Le projet Formation et insertion dans les métiers du cinéma et de l’audiovisuel (FIMCA) est un programme porté par AfricaDoc Côte d’Ivoire, soutenu par la coopération allemande et l’État ivoirien. Il bénéficie du financement global et de l’appui stratégique de la coopération allemande, à travers la GIZ et le programme Invest for Jobs. Le programme a aussi l’appui institutionnel et financier des ministères de l’Enseignement Technique, de la Formation Professionnelle et de l’Apprentissage ; de la Culture et de la Francophonie et de la Promotion de la Jeunesse, de l’Insertion Professionnelle et du Service Civique.

Une vision d’industrialisation assumée
Dans de nombreux pays africains, le cinéma reste une activité dépendante de projets ponctuels et marquée par une forte informalité des métiers. Le Programme FIMCA s’intègre dans une vision globale de construction d’une industrie cinématographique viable, capable de produire de la valeur économique, de créer des emplois durables et d’attirer des investissements nationaux et internationaux. FIMCA agit sur le maillon stratégique ducapital humain, en créant les conditions du passage progressif d’un écosystème artisanal à un écosystème industriel structuré et compétitif.

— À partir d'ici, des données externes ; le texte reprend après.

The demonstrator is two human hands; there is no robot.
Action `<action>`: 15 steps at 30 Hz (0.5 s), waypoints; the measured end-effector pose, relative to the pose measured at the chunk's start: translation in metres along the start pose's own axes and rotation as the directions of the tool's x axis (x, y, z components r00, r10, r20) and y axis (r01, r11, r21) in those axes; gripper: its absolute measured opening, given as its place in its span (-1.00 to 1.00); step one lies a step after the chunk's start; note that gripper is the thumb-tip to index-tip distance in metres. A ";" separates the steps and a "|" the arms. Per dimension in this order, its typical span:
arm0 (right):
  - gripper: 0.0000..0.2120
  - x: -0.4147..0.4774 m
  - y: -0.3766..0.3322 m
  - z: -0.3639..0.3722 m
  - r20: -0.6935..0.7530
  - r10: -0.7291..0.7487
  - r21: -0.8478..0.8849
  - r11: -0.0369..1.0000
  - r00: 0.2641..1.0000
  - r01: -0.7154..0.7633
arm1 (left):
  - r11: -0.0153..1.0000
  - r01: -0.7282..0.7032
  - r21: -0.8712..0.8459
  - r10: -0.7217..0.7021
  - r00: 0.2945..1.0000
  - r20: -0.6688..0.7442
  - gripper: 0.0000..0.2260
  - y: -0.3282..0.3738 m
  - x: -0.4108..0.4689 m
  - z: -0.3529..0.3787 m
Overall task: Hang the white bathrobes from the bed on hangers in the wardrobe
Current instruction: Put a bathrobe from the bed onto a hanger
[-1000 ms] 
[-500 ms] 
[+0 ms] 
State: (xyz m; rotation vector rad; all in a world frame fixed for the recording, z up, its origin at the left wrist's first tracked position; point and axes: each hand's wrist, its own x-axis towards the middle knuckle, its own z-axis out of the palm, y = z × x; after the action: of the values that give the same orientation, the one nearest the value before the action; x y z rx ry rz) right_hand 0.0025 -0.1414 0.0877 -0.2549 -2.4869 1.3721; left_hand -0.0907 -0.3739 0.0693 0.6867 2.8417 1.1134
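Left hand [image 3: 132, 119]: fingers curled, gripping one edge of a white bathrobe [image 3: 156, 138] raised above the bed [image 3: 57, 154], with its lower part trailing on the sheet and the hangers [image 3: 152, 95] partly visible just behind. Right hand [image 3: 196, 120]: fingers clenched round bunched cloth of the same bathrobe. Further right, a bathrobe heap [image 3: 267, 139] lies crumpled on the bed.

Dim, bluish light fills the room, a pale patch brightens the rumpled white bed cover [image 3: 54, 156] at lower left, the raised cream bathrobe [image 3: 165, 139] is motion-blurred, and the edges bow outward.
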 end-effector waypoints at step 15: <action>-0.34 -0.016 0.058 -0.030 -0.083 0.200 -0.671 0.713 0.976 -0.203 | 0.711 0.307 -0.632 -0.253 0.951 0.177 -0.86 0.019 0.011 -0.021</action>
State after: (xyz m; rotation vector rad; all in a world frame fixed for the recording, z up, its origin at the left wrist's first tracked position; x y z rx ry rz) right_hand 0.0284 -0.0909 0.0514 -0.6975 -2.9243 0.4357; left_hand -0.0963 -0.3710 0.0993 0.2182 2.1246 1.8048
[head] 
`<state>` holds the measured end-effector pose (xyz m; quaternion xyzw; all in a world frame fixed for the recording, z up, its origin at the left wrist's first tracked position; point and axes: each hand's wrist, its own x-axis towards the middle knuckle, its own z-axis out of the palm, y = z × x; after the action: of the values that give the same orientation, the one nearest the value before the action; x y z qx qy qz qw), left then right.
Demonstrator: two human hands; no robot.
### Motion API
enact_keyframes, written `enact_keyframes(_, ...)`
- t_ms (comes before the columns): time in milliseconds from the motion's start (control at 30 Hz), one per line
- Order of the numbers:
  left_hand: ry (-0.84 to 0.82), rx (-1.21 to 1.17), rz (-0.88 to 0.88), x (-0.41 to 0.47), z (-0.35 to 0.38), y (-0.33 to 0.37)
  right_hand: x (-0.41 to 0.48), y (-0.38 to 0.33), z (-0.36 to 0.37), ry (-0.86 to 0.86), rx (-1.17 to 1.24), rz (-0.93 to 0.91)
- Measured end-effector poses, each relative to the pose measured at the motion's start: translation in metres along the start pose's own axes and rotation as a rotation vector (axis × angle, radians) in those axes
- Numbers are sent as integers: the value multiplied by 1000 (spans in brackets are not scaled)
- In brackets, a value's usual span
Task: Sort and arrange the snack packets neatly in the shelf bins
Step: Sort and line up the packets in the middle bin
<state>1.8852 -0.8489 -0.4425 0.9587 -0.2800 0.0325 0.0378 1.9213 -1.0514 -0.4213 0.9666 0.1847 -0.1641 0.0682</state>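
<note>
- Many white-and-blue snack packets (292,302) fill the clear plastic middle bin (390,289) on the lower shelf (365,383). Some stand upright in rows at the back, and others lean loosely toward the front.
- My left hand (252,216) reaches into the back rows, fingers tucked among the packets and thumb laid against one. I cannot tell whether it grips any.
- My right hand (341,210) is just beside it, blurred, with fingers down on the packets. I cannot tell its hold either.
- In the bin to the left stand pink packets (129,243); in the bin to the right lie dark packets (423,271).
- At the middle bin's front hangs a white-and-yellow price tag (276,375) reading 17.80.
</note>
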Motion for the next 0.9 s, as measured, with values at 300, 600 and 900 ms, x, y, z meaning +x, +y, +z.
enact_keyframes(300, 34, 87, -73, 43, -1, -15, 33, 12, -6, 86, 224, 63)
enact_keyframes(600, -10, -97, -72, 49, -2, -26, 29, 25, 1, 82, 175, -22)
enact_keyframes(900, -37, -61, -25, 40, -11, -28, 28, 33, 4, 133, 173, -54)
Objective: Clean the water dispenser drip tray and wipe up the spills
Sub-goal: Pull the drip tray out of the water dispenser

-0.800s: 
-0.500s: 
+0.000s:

Un nid de compétences qualifiées
La Côte d’Ivoire veut se positionner comme un hub cinématographique de l’Afrique francophone, sous la marque « Côte d’Ivoire, Terre de tournage ». Malheureusement, elle rencontre une contrainte majeure : l’insuffisance de techniciens suffisamment formés aux exigences professionnelles des plateaux de production contemporains.
Le programme FIMCA a été conçu comme une réponse à cette problématique, en mettant en place une offre de formation structurée et directement alignée sur les réalités du marché de la production cinématographique et audiovisuelle. Il couvre l’ensemble de la chaîne de fabrication des œuvres, de l’administration de production à la postproduction, en passant par les métiers de la mise en scène, les métiers de l’image et du son, dans treize domaines clés pour la professionnalisation du secteur.
Former, certifier, insérer
Le projet FIMCA repose sur une logique claire : former des compétences réelles, les certifier et les connecter durablement au marché de l’emploi. À ce titre, l’un de ses piliers majeurs est la création et la structuration de Certificats de Qualification Professionnelle (CQP) adaptés aux métiers du cinéma et de l’audiovisuel en Côte d’Ivoire par le Ministère de l’Enseignement Technique, de la Formation Professionnelle et de l’Apprentissage. Le certificat est obtenu à l’issue d’une formation théorique, technique et pratique. Il s’agit d’un changement de paradigme : former non pas pour occuper, mais pour produire et performer.

Une sélection rigoureuse
Le programme cible des jeunes amoureux des métiers techniques, sélectionnés dans le cadre de l’école de la deuxième chance. Ce sont des jeunes diplômés en reconversion, autodidactes expérimentés ou déscolarisés en quête d’emploi. L’ambition n’est pas de promettre des carrières rapides, mais de construire des trajectoires professionnelles solides, fondées sur des compétences réelles et évaluées. Par ricochet, on a des formateurs issus du terrain, à forte réputation professionnelle.
Des professionnels reconnus, dotés d’une solide expérience des plateaux et d’une réputation établie dans leurs domaines respectifs. Au nombre de ces formateurs on a Moussa Absa Sène, Aziz Diallo, Jacques Kam, Abalotu Patchidi, Hamza Oubhy…..

AfricaDoc, une expertise de la structuration des écosystèmes cinématographiques africains
Le programme FIMCA est porté par AfricaDoc Côte d’Ivoire. Sa vision est claire : bâtir des industries durables, capables de produire des œuvres compétitives et de créer de l’emploi qualifié. Pour ce projet, l’équipe est dirigée par Adama Konkobo, expert reconnu de la construction et de la structuration des écosystèmes cinématographiques africains. Producteur, consultant et stratège du secteur audiovisuel, il accompagne depuis plus d’une décennie des initiatives de professionnalisation, de financement et de structuration des métiers du cinéma en Afrique de l’Ouest.